I had a job where this happened every day, leaving me to rush the kids through their morning routine in order to get them to school/playgroups on time. This job was from 7am to 6pm every day. One child had school until 3, the other had half-day preschool and then nap. They both had after-school activities and we ran around like crazy all day until about 5pm. I would bring them home and TRY to get dinner prepped or things from the day cleaned up for their parents like they requested that I do, and during that LAST half-hour when we had done all we could do all day long, the kids were antsy and hyper, and I was trying to finish things up for the day, I would let them watch TV while I did. It helped me immensly and they were still right in my view at all times. The parents would get home and they wouldn't be able to see the entire day of running around and things we did. All they saw was the kids watching TV every time they came home so they assumed that's all they ever did and told me to not let them watch it anymore. Yet EVERY MORNING when I would come in, they would be getting ready and have those kids in front of the TV.

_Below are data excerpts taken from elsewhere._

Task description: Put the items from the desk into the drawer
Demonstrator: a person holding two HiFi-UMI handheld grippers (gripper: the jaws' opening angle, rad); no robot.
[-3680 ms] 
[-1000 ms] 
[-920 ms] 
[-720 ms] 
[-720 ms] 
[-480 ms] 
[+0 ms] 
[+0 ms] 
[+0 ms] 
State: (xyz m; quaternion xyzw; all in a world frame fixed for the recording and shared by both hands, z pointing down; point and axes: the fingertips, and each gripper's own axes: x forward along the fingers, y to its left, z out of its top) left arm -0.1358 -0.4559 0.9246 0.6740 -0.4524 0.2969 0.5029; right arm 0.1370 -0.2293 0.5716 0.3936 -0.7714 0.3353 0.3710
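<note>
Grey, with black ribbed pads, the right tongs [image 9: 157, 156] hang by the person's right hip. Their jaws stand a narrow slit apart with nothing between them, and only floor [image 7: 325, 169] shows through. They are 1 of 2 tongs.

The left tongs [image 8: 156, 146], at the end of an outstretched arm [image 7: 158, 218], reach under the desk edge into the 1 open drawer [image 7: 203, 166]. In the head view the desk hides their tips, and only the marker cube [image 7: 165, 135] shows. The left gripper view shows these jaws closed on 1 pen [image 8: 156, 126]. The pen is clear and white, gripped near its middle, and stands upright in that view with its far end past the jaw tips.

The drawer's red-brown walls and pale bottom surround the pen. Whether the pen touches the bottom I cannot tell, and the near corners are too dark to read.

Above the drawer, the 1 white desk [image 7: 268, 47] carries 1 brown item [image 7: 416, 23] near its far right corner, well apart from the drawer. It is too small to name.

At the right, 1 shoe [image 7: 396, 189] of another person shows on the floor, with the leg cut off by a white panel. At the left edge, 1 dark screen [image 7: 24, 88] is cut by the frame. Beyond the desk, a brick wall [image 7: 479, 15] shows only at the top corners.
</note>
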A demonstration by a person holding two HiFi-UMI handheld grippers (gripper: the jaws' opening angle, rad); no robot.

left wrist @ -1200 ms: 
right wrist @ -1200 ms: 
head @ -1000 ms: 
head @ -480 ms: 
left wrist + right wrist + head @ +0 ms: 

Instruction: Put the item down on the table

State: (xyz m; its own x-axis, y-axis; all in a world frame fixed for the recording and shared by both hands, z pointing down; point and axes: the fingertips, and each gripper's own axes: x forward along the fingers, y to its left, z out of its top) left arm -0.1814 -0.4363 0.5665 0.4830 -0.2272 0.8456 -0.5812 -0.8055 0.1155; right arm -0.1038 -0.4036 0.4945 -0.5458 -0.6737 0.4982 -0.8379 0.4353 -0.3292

I understand how evil and vile tv can be... i know you want your kids to get fresh air and be outside and be active. But parents, please put yourselves in our shoes sometimes and see things from these different perspectives. On days like weekends that you're home with your kids, do you make phone calls? (Probably, and this is ok! It's NORMAL!) Do you CONSTANTLY engage and play with your children? (probably not, and this is ok!) Do you hover over them and follow them around at the park and not let them just play with other kids? (I sure hope not). Please stop hiring someone to act as a perfect parent when you don't want to be one, and then get upset when they turn out to be human. Please see things from a different perspective if you can once in awhile. Are your children alive and well when you get home? Are they clothed, fed, feel safe, have a roof over their head? These are the things that matter! My job is to keep your child safe, and make sure they stay alive! I nurture them, play with them, and do other things a MOTHER would do with them because I LIKE to and feel that's what's right! I am good at what I do, and am always requested by people and have excellent references. I've never had an interview where I wasn't offered the job. So if anyone reading things in here thinks I'm a "bad nanny" for anything I've said, you don't know me and you're wrong. I'm just feeling frustrated lately by the attitude I get as a caregiver and felt some of this needed to be said.